Aside from a rather oddly dramatic preface during the opening credits, Ordinary People begins in promising fashion as director Kim explores the insanity within the mundane tasks bestowed upon the middle-aged Korean office worker. Using central protagonist Jae-pil as a cypher, he piles on the absurd stresses such employees endure with an impressively dark and often subtle wit, balancing the tone well between realism and farce as Jae-pil is pushed to breaking point. The title perfectly reflects director Kim’s brand of humour – these characters and events are indeed ‘ordinary’ in the lives of many Koreans yet there is a comedic ridiculousness to it all that he works hard to emphasise.
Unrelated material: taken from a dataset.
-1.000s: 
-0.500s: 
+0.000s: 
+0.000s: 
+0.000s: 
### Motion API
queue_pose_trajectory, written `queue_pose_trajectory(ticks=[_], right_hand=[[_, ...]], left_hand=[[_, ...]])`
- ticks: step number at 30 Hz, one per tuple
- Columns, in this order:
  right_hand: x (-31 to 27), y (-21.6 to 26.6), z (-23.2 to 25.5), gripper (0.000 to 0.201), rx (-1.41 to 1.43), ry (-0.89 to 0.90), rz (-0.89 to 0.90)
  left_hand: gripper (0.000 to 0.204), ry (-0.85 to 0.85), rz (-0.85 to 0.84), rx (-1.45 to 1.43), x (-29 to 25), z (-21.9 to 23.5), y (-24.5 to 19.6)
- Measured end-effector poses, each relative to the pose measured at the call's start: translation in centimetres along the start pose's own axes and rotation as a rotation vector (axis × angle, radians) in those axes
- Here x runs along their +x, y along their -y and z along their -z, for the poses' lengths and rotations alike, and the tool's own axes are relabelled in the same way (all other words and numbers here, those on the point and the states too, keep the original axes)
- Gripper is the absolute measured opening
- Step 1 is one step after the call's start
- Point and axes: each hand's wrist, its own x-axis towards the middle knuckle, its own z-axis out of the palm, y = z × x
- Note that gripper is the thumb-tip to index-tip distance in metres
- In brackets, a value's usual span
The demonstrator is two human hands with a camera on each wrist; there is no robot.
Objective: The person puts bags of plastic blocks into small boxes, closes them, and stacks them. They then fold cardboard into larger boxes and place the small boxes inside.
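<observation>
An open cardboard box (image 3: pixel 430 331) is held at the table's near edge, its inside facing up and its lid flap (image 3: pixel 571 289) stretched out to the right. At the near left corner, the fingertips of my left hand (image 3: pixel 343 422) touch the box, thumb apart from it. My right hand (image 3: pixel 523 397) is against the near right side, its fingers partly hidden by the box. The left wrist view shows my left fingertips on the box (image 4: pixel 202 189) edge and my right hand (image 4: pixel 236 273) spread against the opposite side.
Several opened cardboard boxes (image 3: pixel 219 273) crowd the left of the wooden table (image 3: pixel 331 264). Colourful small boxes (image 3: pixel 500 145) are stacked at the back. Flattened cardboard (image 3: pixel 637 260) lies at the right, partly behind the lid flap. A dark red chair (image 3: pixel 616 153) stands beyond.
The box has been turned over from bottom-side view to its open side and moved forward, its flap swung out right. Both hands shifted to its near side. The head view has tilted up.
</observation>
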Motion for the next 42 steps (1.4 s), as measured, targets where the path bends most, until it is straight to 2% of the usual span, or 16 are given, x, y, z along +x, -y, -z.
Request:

However, just as with this year’s other darkly satirical film (and Jeonju Film Festival winner) Alice in Earnestland, Ordinary People takes an ill-advised turn at the halfway mark. Through a misunderstanding in an apparent murder case Jae-pil is considered a suspect, from which the events and characters all suddenly descend into farcical comedy the likes of which wouldn’t be out of place on a Korean ‘gag concert’ TV show. The dry and ironic humour of the first hour comes undone as the Jae-pil’s situation comes increasingly ludicrous and the acting evermore theatrical, culminating in the eye-rolling introduction of colourful chubby gangster trio the Bear Brothers. Director Kim is certainly aware as his protagonists recount how bizarre the events have become, yet it continues to escalate until the film reaches its overly long conclusion with trite melodrama.
While the introduction to the characters and their relationships are in need of tightening, both Jae-pil and his sister are great devices through which to explore the stresses of contemporary Koreans. Jae-pil is a likeable protagonist and one who the audience genuinely want to succeed despite his occasionally frustrating whiny impotence to his problems. His sister, however, is largely pushed to the margins of the story, a real missed opportunity as her role as an intelligent journalist who quit due to marriage could have provided further great ironic satire from a female perspective, as well as offered a fun counterpoint to Jae-pil’s misadventures.
Director Kim Byung-june’s Ordinary People begins in darkly satirical fashion through ironic jokes at an average salaryman’s expense, yet following such a promising opening the film missteps into absurd theatrical comedy at the halfway point before ending with trite melodrama. Yet the potential displayed in the first half means Kim’s future films are ones to watch out for.